[[ Data below, beginning ]]
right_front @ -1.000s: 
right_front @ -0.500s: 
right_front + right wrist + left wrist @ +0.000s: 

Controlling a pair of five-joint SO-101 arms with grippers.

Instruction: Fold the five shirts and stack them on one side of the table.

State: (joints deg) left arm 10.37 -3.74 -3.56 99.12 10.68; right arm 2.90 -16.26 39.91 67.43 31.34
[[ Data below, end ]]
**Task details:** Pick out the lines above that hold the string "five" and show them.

**Worked solution:**
Controlling a pair of five-joint SO-101 arms with grippers.
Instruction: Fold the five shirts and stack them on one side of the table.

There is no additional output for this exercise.